(The records begins)

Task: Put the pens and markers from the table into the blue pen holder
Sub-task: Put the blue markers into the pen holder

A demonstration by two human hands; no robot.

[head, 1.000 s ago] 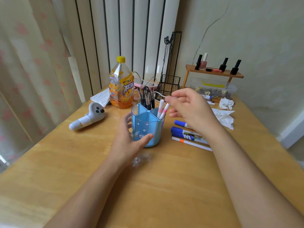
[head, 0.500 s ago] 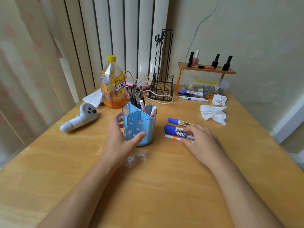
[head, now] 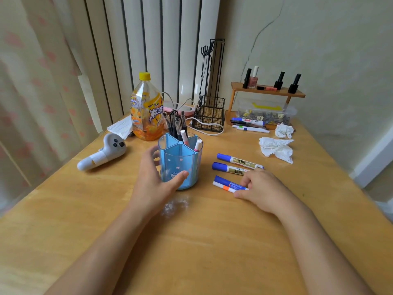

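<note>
The blue pen holder (head: 180,165) stands upright mid-table, and my left hand (head: 155,184) wraps around its left side. Black pens (head: 174,124) and two pink-white pens (head: 198,144) stick out of it. To its right lie two blue-capped markers (head: 238,160), side by side. Nearer me, a blue marker (head: 227,182) and a white pen with an orange band (head: 223,187) lie together on the table. My right hand (head: 261,188) rests there, thumb and fingers pinched on their right ends. More pens (head: 248,124) lie at the back right.
An orange drink bottle (head: 146,111) and a white seal-shaped gadget (head: 102,154) sit left of the holder. Crumpled tissues (head: 276,147) lie to the right. A wire basket (head: 210,113), a clear box (head: 265,113) and a small wooden shelf (head: 268,92) line the back.
My right hand dropped from above the holder to the table and closed on the blue marker and white pen, which slid slightly toward me. My left hand stayed on the holder.
</note>
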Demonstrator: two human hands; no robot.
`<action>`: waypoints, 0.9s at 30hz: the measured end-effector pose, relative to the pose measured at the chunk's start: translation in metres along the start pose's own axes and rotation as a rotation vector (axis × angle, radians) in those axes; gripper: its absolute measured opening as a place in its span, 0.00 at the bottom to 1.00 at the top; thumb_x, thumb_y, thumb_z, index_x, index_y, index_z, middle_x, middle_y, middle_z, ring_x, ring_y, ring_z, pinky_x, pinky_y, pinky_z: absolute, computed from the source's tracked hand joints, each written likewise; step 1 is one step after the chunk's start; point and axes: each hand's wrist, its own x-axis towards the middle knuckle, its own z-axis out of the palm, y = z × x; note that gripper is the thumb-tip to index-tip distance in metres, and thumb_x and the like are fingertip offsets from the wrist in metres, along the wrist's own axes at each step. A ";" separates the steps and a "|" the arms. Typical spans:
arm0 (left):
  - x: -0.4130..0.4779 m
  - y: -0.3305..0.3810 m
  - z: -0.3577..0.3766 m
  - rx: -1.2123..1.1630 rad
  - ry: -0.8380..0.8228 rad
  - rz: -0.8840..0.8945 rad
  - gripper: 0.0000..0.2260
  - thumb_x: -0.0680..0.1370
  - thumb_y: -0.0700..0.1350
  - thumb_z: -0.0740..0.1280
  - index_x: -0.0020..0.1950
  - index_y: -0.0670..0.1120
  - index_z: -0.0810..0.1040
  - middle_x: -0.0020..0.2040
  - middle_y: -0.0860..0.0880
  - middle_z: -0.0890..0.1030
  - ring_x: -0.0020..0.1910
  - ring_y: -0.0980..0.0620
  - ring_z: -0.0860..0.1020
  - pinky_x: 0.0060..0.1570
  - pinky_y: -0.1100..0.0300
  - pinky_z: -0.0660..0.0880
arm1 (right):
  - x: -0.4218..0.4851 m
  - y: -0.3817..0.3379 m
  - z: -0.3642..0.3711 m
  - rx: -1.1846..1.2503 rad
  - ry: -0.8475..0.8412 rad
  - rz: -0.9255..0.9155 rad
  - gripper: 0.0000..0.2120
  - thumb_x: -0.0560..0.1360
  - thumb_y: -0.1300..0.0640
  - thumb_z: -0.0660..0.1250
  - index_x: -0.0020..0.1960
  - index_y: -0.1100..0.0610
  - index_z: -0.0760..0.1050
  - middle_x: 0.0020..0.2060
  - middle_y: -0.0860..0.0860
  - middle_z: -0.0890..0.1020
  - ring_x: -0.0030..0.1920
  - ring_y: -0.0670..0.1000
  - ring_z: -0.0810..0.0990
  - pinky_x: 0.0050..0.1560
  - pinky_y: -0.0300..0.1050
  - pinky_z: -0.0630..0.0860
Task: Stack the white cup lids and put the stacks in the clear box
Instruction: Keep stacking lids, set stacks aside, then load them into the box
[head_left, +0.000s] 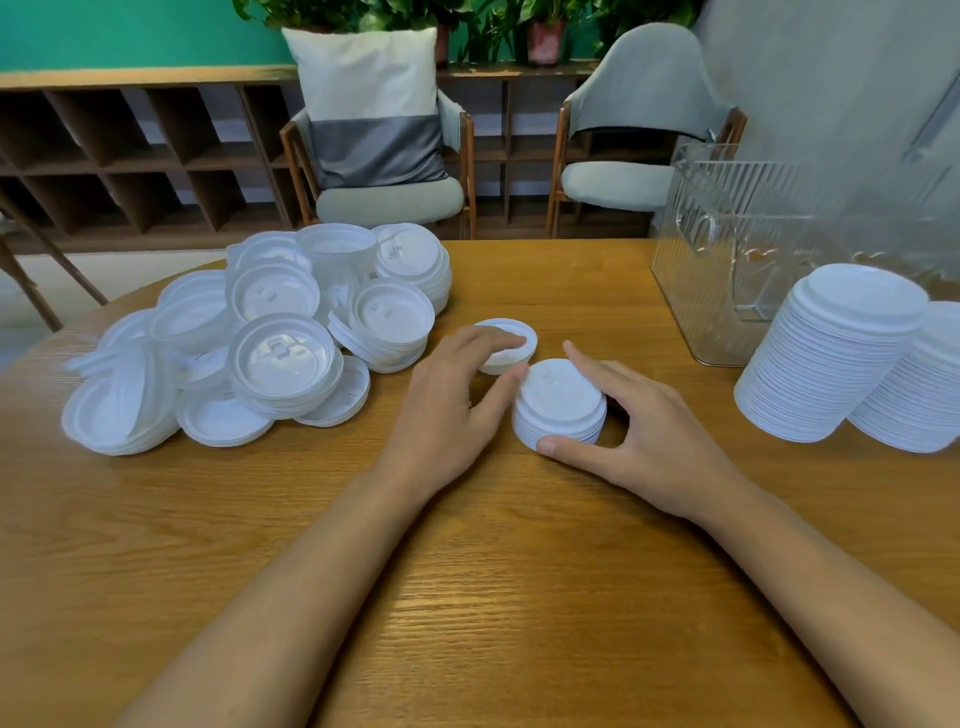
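Steadying short stack (561, 402): right hand (639, 426) pinches it; left hand (457, 395), just beside, grasps loose lid (506, 345); best seated squarely on top.

Three tidy lid stacks (561, 410), one loose lid heap (249, 343), one clear box (727, 234), two chairs (389, 202), two hands (447, 415).

no writing, brand or number can be read anywhere in the scene; the white cup lids (280, 358) heaped at far left bear small raised marks on their tops, too blurred to make out; the top lid of the short stack (558, 395) at centre shows equally faint embossing
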 end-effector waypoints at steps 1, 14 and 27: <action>0.002 -0.005 0.002 0.085 -0.003 0.009 0.14 0.83 0.47 0.70 0.68 0.48 0.81 0.65 0.52 0.82 0.67 0.54 0.78 0.65 0.53 0.75 | 0.000 0.000 0.000 -0.001 -0.002 0.005 0.49 0.67 0.32 0.74 0.83 0.44 0.61 0.69 0.34 0.71 0.68 0.31 0.66 0.63 0.20 0.58; 0.006 -0.006 -0.004 0.101 0.098 -0.080 0.08 0.78 0.47 0.76 0.50 0.48 0.78 0.43 0.55 0.81 0.43 0.54 0.78 0.44 0.54 0.75 | -0.001 -0.001 -0.002 -0.019 0.002 0.004 0.47 0.69 0.34 0.76 0.82 0.44 0.61 0.70 0.35 0.71 0.67 0.31 0.66 0.62 0.20 0.59; 0.004 0.023 -0.008 -0.423 0.084 -0.414 0.07 0.77 0.53 0.75 0.53 0.56 0.88 0.50 0.51 0.85 0.47 0.51 0.86 0.53 0.46 0.84 | 0.000 0.000 -0.001 0.063 0.033 -0.034 0.48 0.69 0.38 0.79 0.82 0.41 0.58 0.73 0.36 0.72 0.73 0.38 0.69 0.73 0.47 0.71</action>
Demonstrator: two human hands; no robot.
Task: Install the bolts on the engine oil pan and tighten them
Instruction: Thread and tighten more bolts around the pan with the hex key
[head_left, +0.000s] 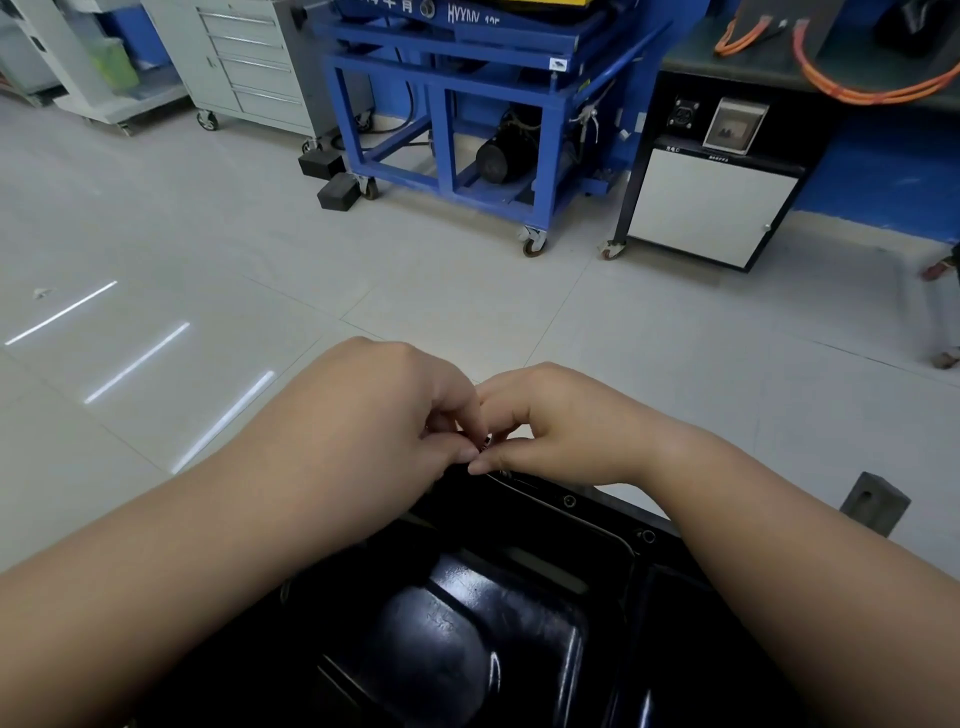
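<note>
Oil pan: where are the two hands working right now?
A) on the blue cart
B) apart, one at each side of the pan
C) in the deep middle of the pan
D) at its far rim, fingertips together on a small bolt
D: the left hand and right hand meet fingertip to fingertip around a small bolt at the far rim of the oil pan.

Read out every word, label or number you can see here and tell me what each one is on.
"HVXNN", roughly, in white on the blue cart top panel; the digits after it are partly hidden.
Chinese characters left of that: too blurred.
The white sticker on the cart frame: too small.
Labels on the black cabinet: too small.
Raised marks on the oil pan: unreadable.
</note>
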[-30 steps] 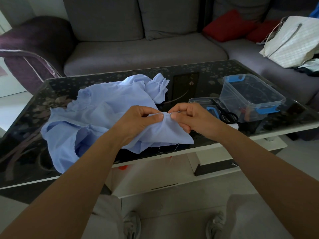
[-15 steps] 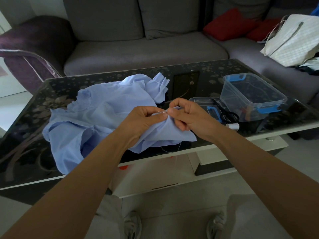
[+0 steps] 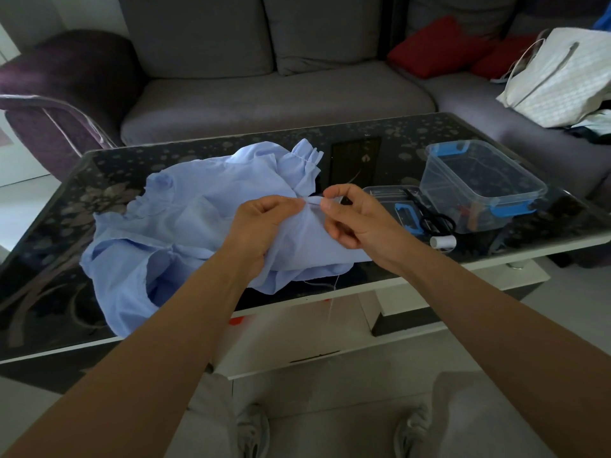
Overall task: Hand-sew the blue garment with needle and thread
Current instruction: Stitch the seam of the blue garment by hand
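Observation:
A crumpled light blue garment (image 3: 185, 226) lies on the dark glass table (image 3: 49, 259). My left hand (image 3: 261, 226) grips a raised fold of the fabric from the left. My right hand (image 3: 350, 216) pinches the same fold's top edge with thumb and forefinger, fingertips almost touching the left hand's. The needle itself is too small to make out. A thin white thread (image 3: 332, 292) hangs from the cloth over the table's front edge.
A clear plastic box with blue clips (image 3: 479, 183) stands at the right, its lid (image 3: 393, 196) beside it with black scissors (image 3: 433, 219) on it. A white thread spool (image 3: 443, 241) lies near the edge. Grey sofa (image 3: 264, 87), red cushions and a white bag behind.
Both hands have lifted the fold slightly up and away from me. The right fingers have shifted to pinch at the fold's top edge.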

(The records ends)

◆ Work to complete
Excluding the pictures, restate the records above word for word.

◆ Response area
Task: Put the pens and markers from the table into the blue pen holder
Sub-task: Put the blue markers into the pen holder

A demonstration by two human hands; no robot.

[head, 1.000 s ago] 
[head, 0.500 s ago] 
[head, now] 

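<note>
The blue pen holder (head: 180,165) stands upright mid-table, and my left hand (head: 155,184) wraps around its left side. Black pens (head: 174,124) and two pink-white pens (head: 198,144) stick out of it. To its right lie two blue-capped markers (head: 238,160), side by side. Nearer me, a blue marker (head: 227,182) and a white pen with an orange band (head: 223,187) lie together on the table. My right hand (head: 261,188) rests there, thumb and fingers pinched on their right ends. More pens (head: 248,124) lie at the back right.
An orange drink bottle (head: 146,111) and a white seal-shaped gadget (head: 102,154) sit left of the holder. Crumpled tissues (head: 276,147) lie to the right. A wire basket (head: 210,113), a clear box (head: 265,113) and a small wooden shelf (head: 268,92) line the back.
My right hand dropped from above the holder to the table and closed on the blue marker and white pen, which slid slightly toward me. My left hand stayed on the holder.
</note>
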Demonstrator: two human hands; no robot.
`<action>`: waypoints, 0.9s at 30hz: the measured end-effector pose, relative to the pose measured at the chunk's start: translation in metres along the start pose's own axes and rotation as a rotation vector (axis × angle, radians) in those axes; gripper: its absolute measured opening as a place in its span, 0.00 at the bottom to 1.00 at the top; thumb_x, thumb_y, thumb_z, index_x, index_y, index_z, middle_x, middle_y, middle_z, ring_x, ring_y, ring_z, pinky_x, pinky_y, pinky_z: absolute, computed from the source's tracked hand joints, each written likewise; step 1 is one step after the chunk's start; point and axes: each hand's wrist, its own x-axis towards the middle knuckle, its own z-axis out of the palm, y = z × x; note that gripper is the thumb-tip to index-tip distance in metres, and thumb_x and the like are fingertip offsets from the wrist in metres, along the wrist's own axes at each step. A ";" separates the steps and a "|" the arms. Typical spans:
arm0 (left):
  - x: -0.4130..0.4779 m
  - y: -0.3305..0.3810 m
  - z: -0.3577..0.3766 m
  - rx: -1.2123..1.1630 rad
  - ry: -0.8380..0.8228 rad
  - rz: -0.8840..0.8945 rad
  - gripper: 0.0000..0.2260
  - thumb_x: -0.0680..0.1370
  - thumb_y: -0.0700..0.1350
  - thumb_z: -0.0740..0.1280
  - index_x: -0.0020..0.1950
  - index_y: -0.0670..0.1120
  - index_z: -0.0810..0.1040
  - middle_x: -0.0020..0.2040
  - middle_y: -0.0860..0.0880
  - middle_z: -0.0890..0.1030
  - ring_x: -0.0020..0.1910
  - ring_y: -0.0980..0.0620
  - ring_z: -0.0860..0.1020
  - pinky_x: 0.0060..0.1570
  - pinky_y: -0.1100..0.0300
  - pinky_z: -0.0660..0.0880
arm1 (right):
  - x: -0.4218..0.4851 m
  - y: -0.3817..0.3379 m
  - z: -0.3642..0.3711 m
  - rx: -1.1846..1.2503 rad
  - ry: -0.8475..0.8412 rad
  - rz: -0.9255..0.9155 rad
  - gripper: 0.0000..0.2120
  - thumb_x: -0.0560..0.1360
  - thumb_y: -0.1300..0.0640
  - thumb_z: -0.0660..0.1250
  - index_x: -0.0020..0.1960
  - index_y: -0.1100..0.0610
  - index_z: -0.0760..0.1050
  - middle_x: 0.0020..0.2060
  - middle_y: -0.0860..0.0860
  - middle_z: -0.0890..0.1020
  - ring_x: -0.0030..0.1920
  - ring_y: -0.0670..0.1000
  - ring_z: -0.0810..0.0990
  - pinky_x: 0.0050..0.1560
  - pinky_y: -0.0300..0.1050
  - pinky_z: -0.0630..0.0860
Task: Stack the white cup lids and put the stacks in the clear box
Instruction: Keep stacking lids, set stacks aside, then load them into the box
[head_left, +0.000s] 
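Steadying short stack (561, 402): right hand (639, 426) pinches it; left hand (457, 395), just beside, grasps loose lid (506, 345); best seated squarely on top.

Three tidy lid stacks (561, 410), one loose lid heap (249, 343), one clear box (727, 234), two chairs (389, 202), two hands (447, 415).

no writing, brand or number can be read anywhere in the scene; the white cup lids (280, 358) heaped at far left bear small raised marks on their tops, too blurred to make out; the top lid of the short stack (558, 395) at centre shows equally faint embossing
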 end-effector waypoints at steps 1, 14 and 27: <action>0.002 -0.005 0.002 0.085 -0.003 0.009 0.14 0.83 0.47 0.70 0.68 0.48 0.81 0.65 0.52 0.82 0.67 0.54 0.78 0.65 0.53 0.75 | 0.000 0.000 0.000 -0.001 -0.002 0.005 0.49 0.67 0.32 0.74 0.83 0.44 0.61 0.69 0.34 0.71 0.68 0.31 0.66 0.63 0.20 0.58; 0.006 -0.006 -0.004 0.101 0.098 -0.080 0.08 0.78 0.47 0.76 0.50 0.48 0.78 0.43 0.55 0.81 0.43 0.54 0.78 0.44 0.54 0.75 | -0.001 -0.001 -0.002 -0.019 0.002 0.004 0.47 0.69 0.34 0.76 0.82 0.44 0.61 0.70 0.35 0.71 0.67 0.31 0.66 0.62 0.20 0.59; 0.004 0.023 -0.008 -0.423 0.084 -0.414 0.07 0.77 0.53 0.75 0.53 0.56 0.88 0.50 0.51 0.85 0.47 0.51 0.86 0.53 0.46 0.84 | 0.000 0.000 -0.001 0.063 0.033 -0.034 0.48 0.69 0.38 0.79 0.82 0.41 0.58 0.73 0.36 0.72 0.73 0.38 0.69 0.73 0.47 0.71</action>
Demonstrator: two human hands; no robot.
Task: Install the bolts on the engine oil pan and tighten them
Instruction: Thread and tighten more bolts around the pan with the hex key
[head_left, +0.000s] 
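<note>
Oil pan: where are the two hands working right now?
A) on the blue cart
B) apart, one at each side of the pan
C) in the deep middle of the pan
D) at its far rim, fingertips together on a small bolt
D: the left hand and right hand meet fingertip to fingertip around a small bolt at the far rim of the oil pan.

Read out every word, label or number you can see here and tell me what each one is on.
"HVXNN", roughly, in white on the blue cart top panel; the digits after it are partly hidden.
Chinese characters left of that: too blurred.
The white sticker on the cart frame: too small.
Labels on the black cabinet: too small.
Raised marks on the oil pan: unreadable.
</note>
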[-30 steps] 
[-15 steps] 
[+0 steps] 
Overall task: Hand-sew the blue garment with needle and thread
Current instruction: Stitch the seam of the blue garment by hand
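Observation:
A crumpled light blue garment (image 3: 185, 226) lies on the dark glass table (image 3: 49, 259). My left hand (image 3: 261, 226) grips a raised fold of the fabric from the left. My right hand (image 3: 350, 216) pinches the same fold's top edge with thumb and forefinger, fingertips almost touching the left hand's. The needle itself is too small to make out. A thin white thread (image 3: 332, 292) hangs from the cloth over the table's front edge.
A clear plastic box with blue clips (image 3: 479, 183) stands at the right, its lid (image 3: 393, 196) beside it with black scissors (image 3: 433, 219) on it. A white thread spool (image 3: 443, 241) lies near the edge. Grey sofa (image 3: 264, 87), red cushions and a white bag behind.
Both hands have lifted the fold slightly up and away from me. The right fingers have shifted to pinch at the fold's top edge.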

This concludes the answer.